**Work item**
Leaving the pictures out, transcribe the records below exactly.

**The records**
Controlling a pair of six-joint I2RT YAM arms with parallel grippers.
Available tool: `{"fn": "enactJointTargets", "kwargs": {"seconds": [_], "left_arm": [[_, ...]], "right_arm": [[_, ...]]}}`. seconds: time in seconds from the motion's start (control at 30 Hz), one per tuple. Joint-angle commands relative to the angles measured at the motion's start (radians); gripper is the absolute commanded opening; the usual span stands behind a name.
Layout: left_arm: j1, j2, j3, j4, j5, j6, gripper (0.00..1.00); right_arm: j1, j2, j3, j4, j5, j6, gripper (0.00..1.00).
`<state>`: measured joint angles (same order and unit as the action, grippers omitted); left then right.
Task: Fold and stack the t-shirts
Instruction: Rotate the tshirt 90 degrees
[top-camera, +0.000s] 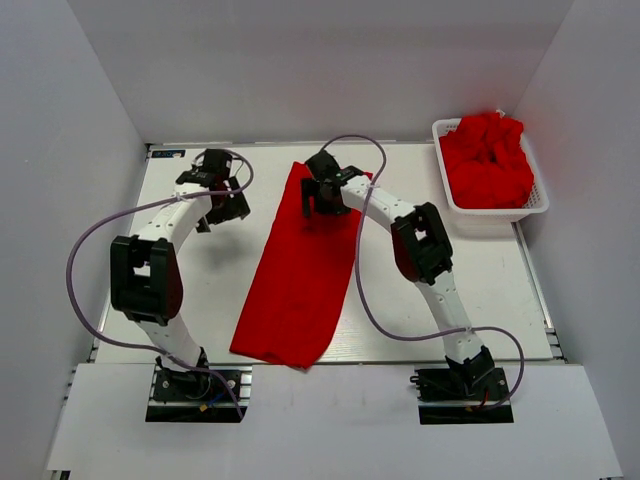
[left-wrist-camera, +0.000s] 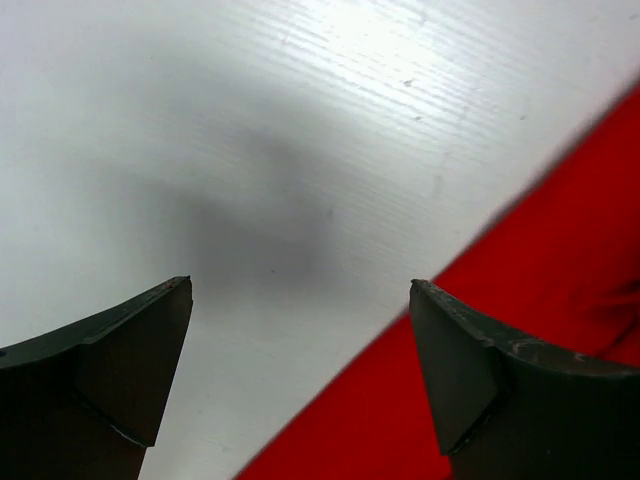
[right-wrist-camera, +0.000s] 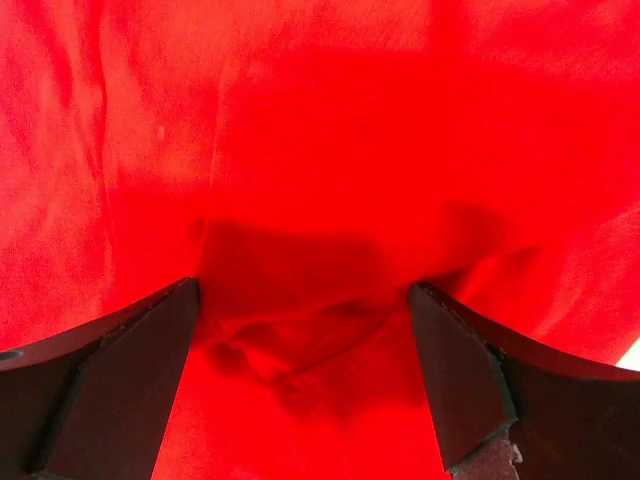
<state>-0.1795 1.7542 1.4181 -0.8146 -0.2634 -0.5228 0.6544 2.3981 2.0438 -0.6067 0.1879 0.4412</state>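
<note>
Well, basket (top-camera: 485, 218) far-rt heaped w/ red t-shirts (top-camera: 487, 160).

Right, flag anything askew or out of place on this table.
The long folded bright red cloth t-shirt lies slanted across the white table, its near end reaching the front edge. Nothing looks spilled or damaged.

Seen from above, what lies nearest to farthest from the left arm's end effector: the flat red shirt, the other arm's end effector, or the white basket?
1. Flat red cloth t-shirt: its edge is just to the right of the left end effector.
2. Right end effector: over that shirt's far end.
3. White plastic slatted basket: far right corner of the table.
</note>
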Motion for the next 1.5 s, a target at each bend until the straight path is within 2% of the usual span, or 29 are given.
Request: {"fn": "enactJointTargets", "kwargs": {"seconds": [0.0,0.2,0.3,0.37,0.43,0.57,0.73,0.77,0.83,1.0,1.17,1.2,1.23,1.33,1.37,1.47], "left_arm": [[0.040,-0.102,-0.082,0.044,0.013,0.012,1.00],[0.101,-0.125,-0.091,0.054,0.056,0.021,1.00],[0.120,-0.116,-0.091,0.112,0.131,0.030,1.00],[0.120,-0.116,-0.091,0.190,0.188,0.058,1.00],[0.120,-0.087,-0.100,0.248,0.275,0.105,1.00],[0.097,-0.030,-0.078,0.267,0.340,0.147,1.00],[0.097,0.014,-0.065,0.217,0.406,0.181,1.00],[0.097,-0.002,-0.089,0.206,0.406,0.181,1.00],[0.087,-0.033,-0.135,0.206,0.406,0.158,1.00],[0.087,-0.159,-0.249,0.187,0.383,0.136,1.00],[0.065,-0.298,-0.410,0.218,0.427,0.135,1.00],[0.055,-0.314,-0.436,0.235,0.444,0.135,1.00],[0.046,-0.326,-0.487,0.274,0.478,0.145,1.00],[-0.011,-0.344,-0.536,0.285,0.513,0.145,1.00],[-0.027,-0.355,-0.551,0.273,0.513,0.145,1.00],[-0.086,-0.397,-0.623,0.259,0.466,0.132,1.00]], "right_arm": [[-0.038,0.079,0.070,-0.103,0.076,0.045,0.90],[-0.084,0.164,0.170,-0.126,0.044,0.045,0.90],[-0.140,0.180,0.188,-0.070,0.029,0.015,0.90],[-0.177,0.185,0.174,-0.009,-0.042,-0.067,0.90],[-0.197,0.187,0.167,0.123,-0.137,-0.203,0.90],[-0.217,0.205,0.210,0.243,-0.146,-0.329,0.90],[-0.228,0.136,0.228,0.252,-0.177,-0.432,0.90],[-0.225,0.110,0.210,0.255,-0.212,-0.503,0.90],[-0.216,-0.014,0.098,0.258,-0.277,-0.620,0.90],[-0.179,-0.293,-0.222,0.280,-0.314,-0.648,0.90],[-0.147,-0.569,-0.506,0.248,-0.249,-0.486,0.90],[-0.138,-0.600,-0.552,0.252,-0.251,-0.481,0.90],[-0.109,-0.658,-0.685,0.254,-0.252,-0.478,0.90],[-0.066,-0.763,-0.833,0.178,-0.240,-0.394,0.90],[-0.058,-0.798,-0.858,0.162,-0.223,-0.293,0.90],[-0.029,-0.902,-1.035,0.110,-0.234,-0.124,0.90]]}}
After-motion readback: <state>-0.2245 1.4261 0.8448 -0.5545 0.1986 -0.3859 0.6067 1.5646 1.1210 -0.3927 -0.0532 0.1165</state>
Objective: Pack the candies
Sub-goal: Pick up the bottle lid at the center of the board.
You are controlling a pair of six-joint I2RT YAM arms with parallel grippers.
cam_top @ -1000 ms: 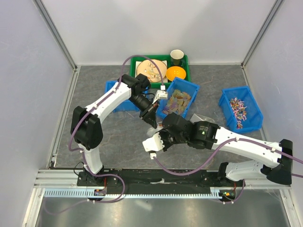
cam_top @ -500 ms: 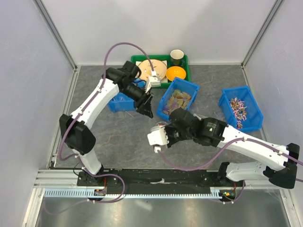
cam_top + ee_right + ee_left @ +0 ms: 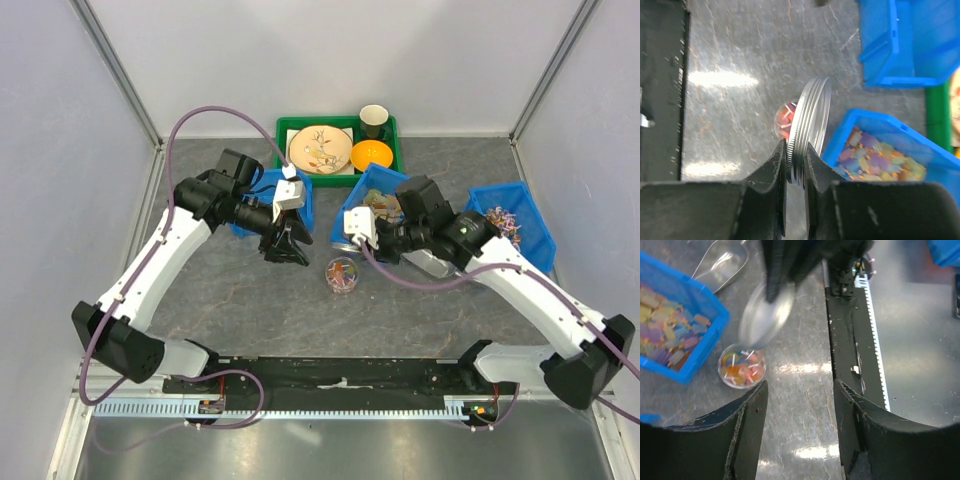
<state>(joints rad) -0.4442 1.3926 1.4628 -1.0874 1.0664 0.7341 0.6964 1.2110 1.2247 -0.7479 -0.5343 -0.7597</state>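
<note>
The right tool [image 3: 795, 172] pinches a metal lid [image 3: 810, 131] on edge by its rim. The left tool [image 3: 800, 415] gapes wide, holding nothing. The candies [image 3: 342, 272] fill a small clear jar [image 3: 342, 276] mid-counter, toward the near edge. Level the lid, centre it over the jar, then probably twist; the threads look fine.

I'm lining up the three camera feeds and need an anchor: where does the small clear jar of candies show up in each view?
Top external: the jar of candies stands on the table at centre, between the two grippers.
Left wrist: left of centre, seen from above, lid off.
Right wrist: centre-left, mostly hidden behind the metal lid pinched in the right gripper.
Shared landmark: the blue bin of pastel packets next to the jar.
</note>
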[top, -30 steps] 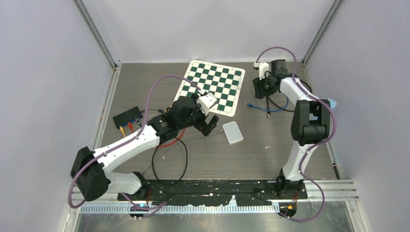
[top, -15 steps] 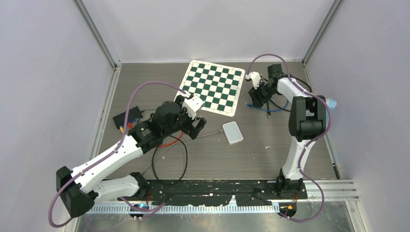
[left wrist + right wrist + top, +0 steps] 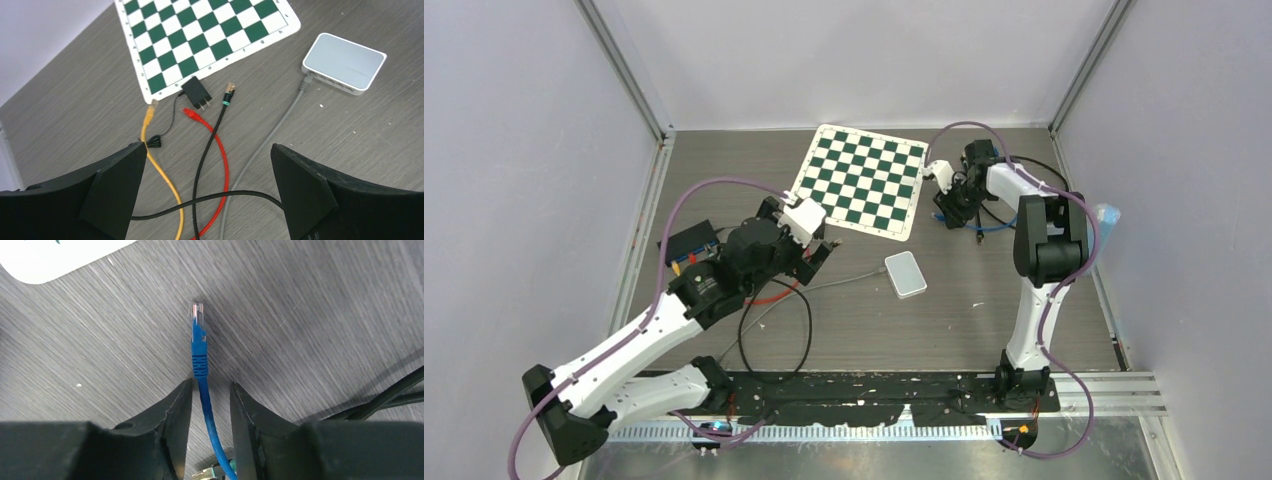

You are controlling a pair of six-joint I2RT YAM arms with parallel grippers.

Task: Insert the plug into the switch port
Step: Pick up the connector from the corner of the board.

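Note:
The blue cable's plug (image 3: pixel 198 315) lies flat on the table, its clear tip pointing away from my right gripper (image 3: pixel 211 385). That gripper is low over the table at the back right (image 3: pixel 947 212). Its jaws are narrowed around the blue cable just behind the plug's boot, with a gap still showing on the right side, so it is open. The white switch (image 3: pixel 906 274) sits mid-table with a grey cable in one port (image 3: pixel 305 85). My left gripper (image 3: pixel 209 150) hangs wide open above loose cables, holding nothing.
A green-and-white chessboard mat (image 3: pixel 864 180) lies at the back. Yellow (image 3: pixel 150 112), red (image 3: pixel 190 114) and black (image 3: pixel 228 92) cable ends and a black power adapter (image 3: pixel 196 92) lie under the left gripper. A black switch (image 3: pixel 689 243) sits at the left.
The right gripper has come down and leftward onto the blue cable and its jaws have narrowed around it. The left arm has drawn back to the left, away from the white switch.

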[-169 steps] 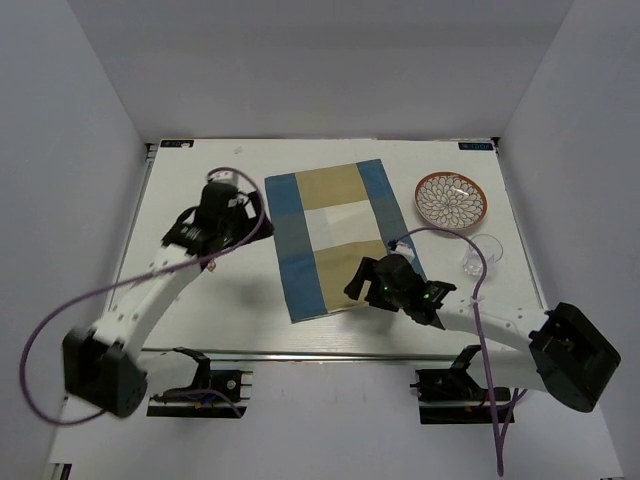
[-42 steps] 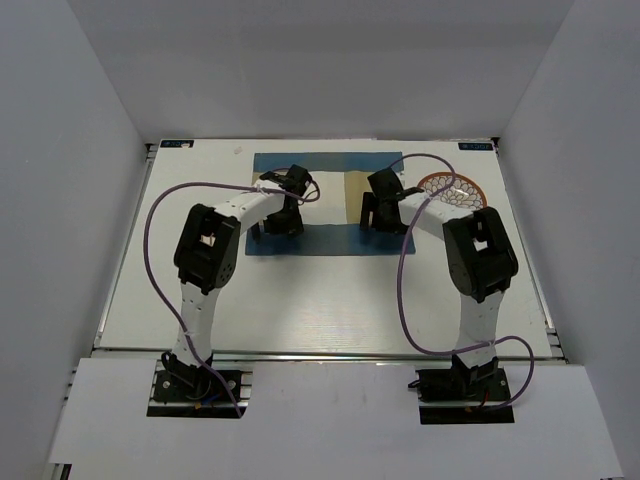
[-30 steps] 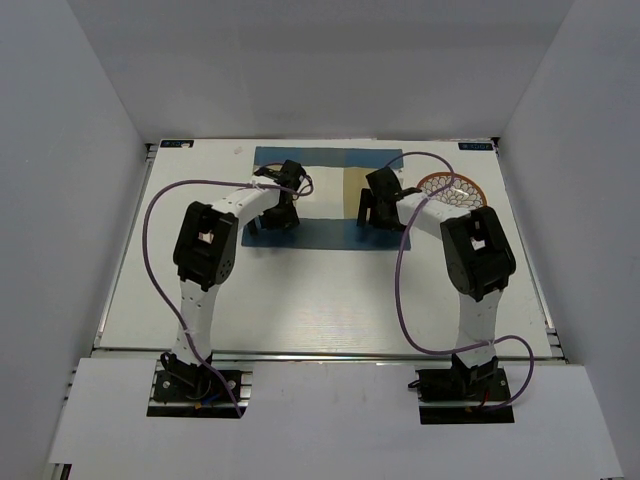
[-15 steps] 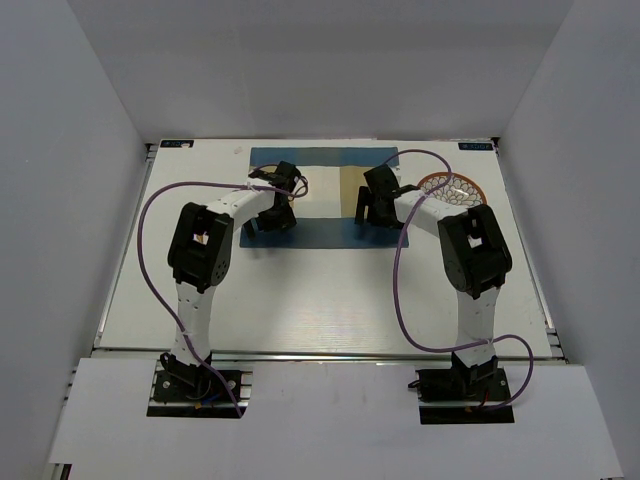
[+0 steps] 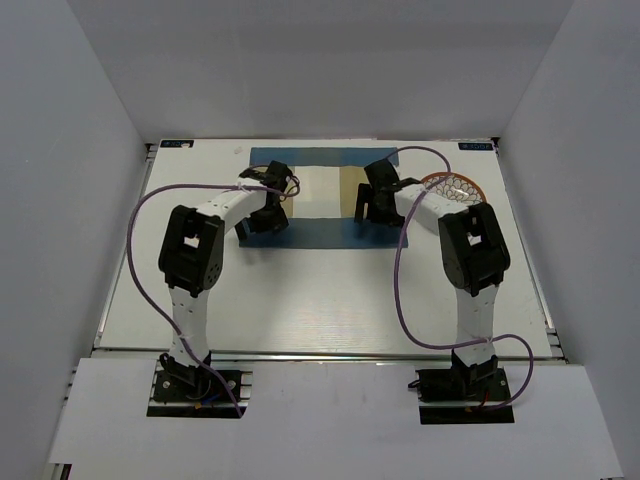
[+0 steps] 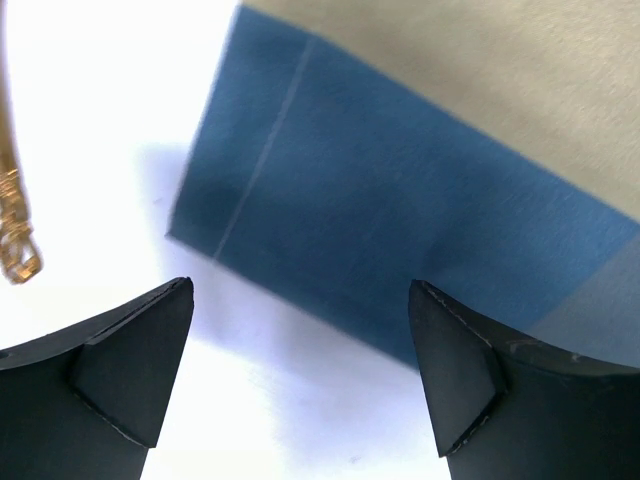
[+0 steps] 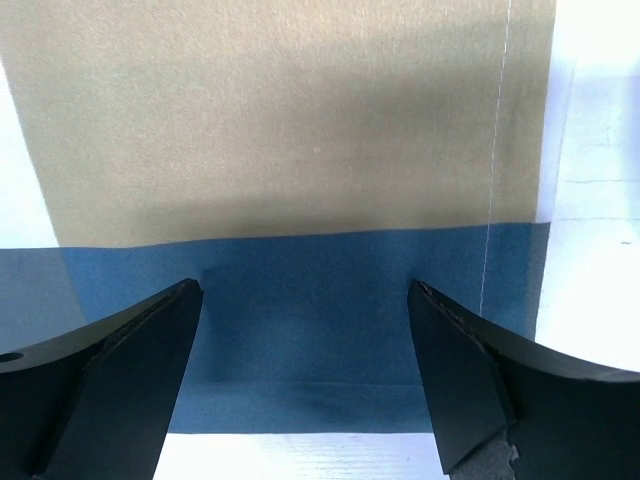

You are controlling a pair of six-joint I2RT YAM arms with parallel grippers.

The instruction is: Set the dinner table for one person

**Exercise result**
Controlling a pair of six-joint I2RT YAM arms with parallel grippers.
Available tool: `{"fn": "enactJointTargets", "kwargs": {"seconds": [_], "left_arm": [[_, ...]], "right_arm": [[_, ...]]}}`. seconds: time in seconds from the motion's start (control at 30 Hz), one per tuple. Joint-angle commands relative to the angles measured at the motion's start (radians); gripper is the absolute commanded opening; the usual span stands behind a name.
Layout: left_arm: j1, j2, j3, j4, j5, j6, gripper (0.00..1.00); right_arm: j1, j2, j3, j4, j5, j6, gripper (0.00..1.00).
`<state>`: measured joint angles (same order and unit as the action, grippers omitted); left then right.
Task: Fold and stack the t-shirts
Instruction: Rotate the tshirt 90 degrees
[top-camera, +0.000s] 
[left-wrist-camera, +0.000s] 
[right-wrist-camera, +0.000s] 
<state>-0.1795 1.7542 1.4181 -0.8146 -0.2634 -0.5228 0.6544 2.3981 2.0438 -0.6067 0.1879 0.4412</state>
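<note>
Well, basket (top-camera: 485, 218) far-rt heaped w/ red t-shirts (top-camera: 487, 160).

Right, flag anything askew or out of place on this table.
The long folded bright red cloth t-shirt lies slanted across the white table, its near end reaching the front edge. Nothing looks spilled or damaged.

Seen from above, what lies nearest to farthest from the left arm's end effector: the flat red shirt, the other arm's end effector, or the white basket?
1. Flat red cloth t-shirt: its edge is just to the right of the left end effector.
2. Right end effector: over that shirt's far end.
3. White plastic slatted basket: far right corner of the table.
</note>
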Motion for the next 1.5 s, a target at each bend until the straight path is within 2% of the usual span, or 29 are given.
Request: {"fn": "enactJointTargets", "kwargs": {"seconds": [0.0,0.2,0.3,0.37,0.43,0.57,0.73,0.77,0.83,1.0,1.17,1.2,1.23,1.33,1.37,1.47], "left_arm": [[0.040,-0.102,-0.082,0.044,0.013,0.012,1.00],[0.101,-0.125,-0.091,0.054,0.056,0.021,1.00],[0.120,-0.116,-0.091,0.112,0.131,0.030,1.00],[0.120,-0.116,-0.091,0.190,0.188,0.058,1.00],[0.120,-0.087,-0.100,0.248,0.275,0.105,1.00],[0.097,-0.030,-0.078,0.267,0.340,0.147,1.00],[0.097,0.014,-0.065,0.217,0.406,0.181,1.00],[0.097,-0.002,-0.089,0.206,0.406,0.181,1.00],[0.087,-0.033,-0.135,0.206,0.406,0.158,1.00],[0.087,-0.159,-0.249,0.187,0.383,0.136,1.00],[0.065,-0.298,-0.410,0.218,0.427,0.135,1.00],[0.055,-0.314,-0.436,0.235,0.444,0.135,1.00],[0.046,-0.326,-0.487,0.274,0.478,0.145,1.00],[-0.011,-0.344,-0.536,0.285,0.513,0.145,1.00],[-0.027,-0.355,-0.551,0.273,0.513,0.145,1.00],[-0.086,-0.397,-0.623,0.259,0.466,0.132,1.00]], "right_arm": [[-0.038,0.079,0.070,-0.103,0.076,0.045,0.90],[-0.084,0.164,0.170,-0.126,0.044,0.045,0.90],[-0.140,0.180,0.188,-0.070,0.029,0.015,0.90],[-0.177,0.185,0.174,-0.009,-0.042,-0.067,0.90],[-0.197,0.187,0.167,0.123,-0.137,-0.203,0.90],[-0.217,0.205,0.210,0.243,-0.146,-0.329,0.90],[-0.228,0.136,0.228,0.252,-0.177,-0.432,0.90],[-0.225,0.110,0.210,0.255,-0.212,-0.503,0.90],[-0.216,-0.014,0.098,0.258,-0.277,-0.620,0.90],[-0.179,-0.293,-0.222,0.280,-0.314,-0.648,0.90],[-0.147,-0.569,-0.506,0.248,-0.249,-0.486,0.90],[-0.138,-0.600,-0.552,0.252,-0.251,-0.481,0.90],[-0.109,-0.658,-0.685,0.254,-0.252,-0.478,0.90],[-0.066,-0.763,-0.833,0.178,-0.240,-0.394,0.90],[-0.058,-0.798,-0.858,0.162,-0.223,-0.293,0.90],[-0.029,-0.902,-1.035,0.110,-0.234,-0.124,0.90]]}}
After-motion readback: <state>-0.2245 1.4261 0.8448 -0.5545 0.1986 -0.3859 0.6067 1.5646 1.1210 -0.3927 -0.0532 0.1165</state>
Objective: Pack the candies
Sub-goal: Pick up the bottle lid at the center of the board.
You are controlling a pair of six-joint I2RT YAM arms with parallel grippers.
cam_top @ -1000 ms: 
cam_top @ -500 ms: 
cam_top + ee_right + ee_left @ +0 ms: 
<state>(joints rad) -0.4442 1.3926 1.4628 -1.0874 1.0664 0.7341 0.6964 1.2110 1.2247 -0.7479 -0.5343 -0.7597</state>
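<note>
The right tool [image 3: 795, 172] pinches a metal lid [image 3: 810, 131] on edge by its rim. The left tool [image 3: 800, 415] gapes wide, holding nothing. The candies [image 3: 342, 272] fill a small clear jar [image 3: 342, 276] mid-counter, toward the near edge. Level the lid, centre it over the jar, then probably twist; the threads look fine.

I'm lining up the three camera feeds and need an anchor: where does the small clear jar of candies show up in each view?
Top external: the jar of candies stands on the table at centre, between the two grippers.
Left wrist: left of centre, seen from above, lid off.
Right wrist: centre-left, mostly hidden behind the metal lid pinched in the right gripper.
Shared landmark: the blue bin of pastel packets next to the jar.
</note>
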[top, -30 steps] 
[top, -15 steps] 
[left wrist + right wrist + top, +0 steps] 

You are controlling a pair of six-joint I2RT YAM arms with parallel grippers.

Task: Insert the plug into the switch port
Step: Pick up the connector from the corner of the board.

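Note:
The blue cable's plug (image 3: pixel 198 315) lies flat on the table, its clear tip pointing away from my right gripper (image 3: pixel 211 385). That gripper is low over the table at the back right (image 3: pixel 947 212). Its jaws are narrowed around the blue cable just behind the plug's boot, with a gap still showing on the right side, so it is open. The white switch (image 3: pixel 906 274) sits mid-table with a grey cable in one port (image 3: pixel 305 85). My left gripper (image 3: pixel 209 150) hangs wide open above loose cables, holding nothing.
A green-and-white chessboard mat (image 3: pixel 864 180) lies at the back. Yellow (image 3: pixel 150 112), red (image 3: pixel 190 114) and black (image 3: pixel 228 92) cable ends and a black power adapter (image 3: pixel 196 92) lie under the left gripper. A black switch (image 3: pixel 689 243) sits at the left.
The right gripper has come down and leftward onto the blue cable and its jaws have narrowed around it. The left arm has drawn back to the left, away from the white switch.
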
[-169 steps] 
[-42 steps] 
[-30 steps] 
[-15 steps] 
[+0 steps] 
[+0 steps] 
[+0 steps] 

You are controlling a pair of six-joint I2RT YAM arms with parallel grippers.

The instruction is: Set the dinner table for one person

Nothing remains to be done in this exercise.